• What you are asked to do: For each line of the listing that holds "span", show the full line.

• Dataset content:
┌──
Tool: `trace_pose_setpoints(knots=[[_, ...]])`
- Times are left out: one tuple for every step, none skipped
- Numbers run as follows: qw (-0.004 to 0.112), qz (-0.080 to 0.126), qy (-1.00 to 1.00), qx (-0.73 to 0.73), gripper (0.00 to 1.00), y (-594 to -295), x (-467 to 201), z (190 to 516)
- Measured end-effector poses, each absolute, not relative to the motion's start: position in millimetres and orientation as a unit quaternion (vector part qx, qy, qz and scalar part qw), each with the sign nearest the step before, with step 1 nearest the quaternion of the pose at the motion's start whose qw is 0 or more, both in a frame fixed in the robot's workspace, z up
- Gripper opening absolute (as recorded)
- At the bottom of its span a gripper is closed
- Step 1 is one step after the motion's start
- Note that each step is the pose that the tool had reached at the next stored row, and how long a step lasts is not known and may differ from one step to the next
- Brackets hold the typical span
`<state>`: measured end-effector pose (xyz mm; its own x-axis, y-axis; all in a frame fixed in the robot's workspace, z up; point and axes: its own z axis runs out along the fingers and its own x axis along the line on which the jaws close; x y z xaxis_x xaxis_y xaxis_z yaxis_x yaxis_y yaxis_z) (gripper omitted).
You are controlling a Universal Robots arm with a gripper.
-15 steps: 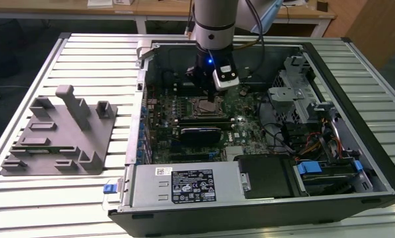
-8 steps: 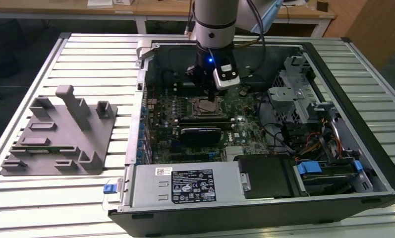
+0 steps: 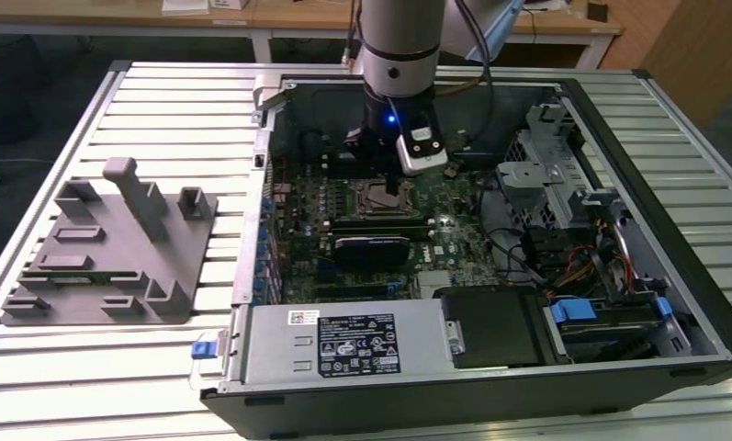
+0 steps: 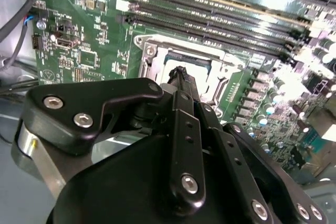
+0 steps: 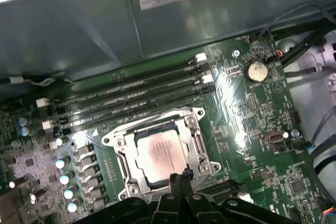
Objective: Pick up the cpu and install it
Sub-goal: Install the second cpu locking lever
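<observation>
I see the small flat square cpu with its silvery-grey metal top [image 5: 159,155] lying inside the silver metal socket frame [image 5: 195,141] on the green motherboard [image 5: 239,114]. The black jaws [image 5: 179,177] hang together just above its edge — any sideways drag risks skewing it on the pins, I'd judge.

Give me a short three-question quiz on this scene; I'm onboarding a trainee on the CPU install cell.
1. True or false: the cpu lies in the motherboard socket.
2. Where is the gripper? A) over the grey fixture tray B) just above the socket's edge inside the computer case C) over the power supply
3. In the first wrist view, what round silver part sits on the motherboard away from the socket?

Key: 1 true. 2 B. 3 the coin cell battery.
</observation>
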<state>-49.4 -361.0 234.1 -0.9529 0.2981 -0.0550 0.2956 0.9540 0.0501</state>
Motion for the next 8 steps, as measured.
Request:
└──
• Reply to the task:
- At the bottom of its span a gripper is closed
- Brackets hold the typical span

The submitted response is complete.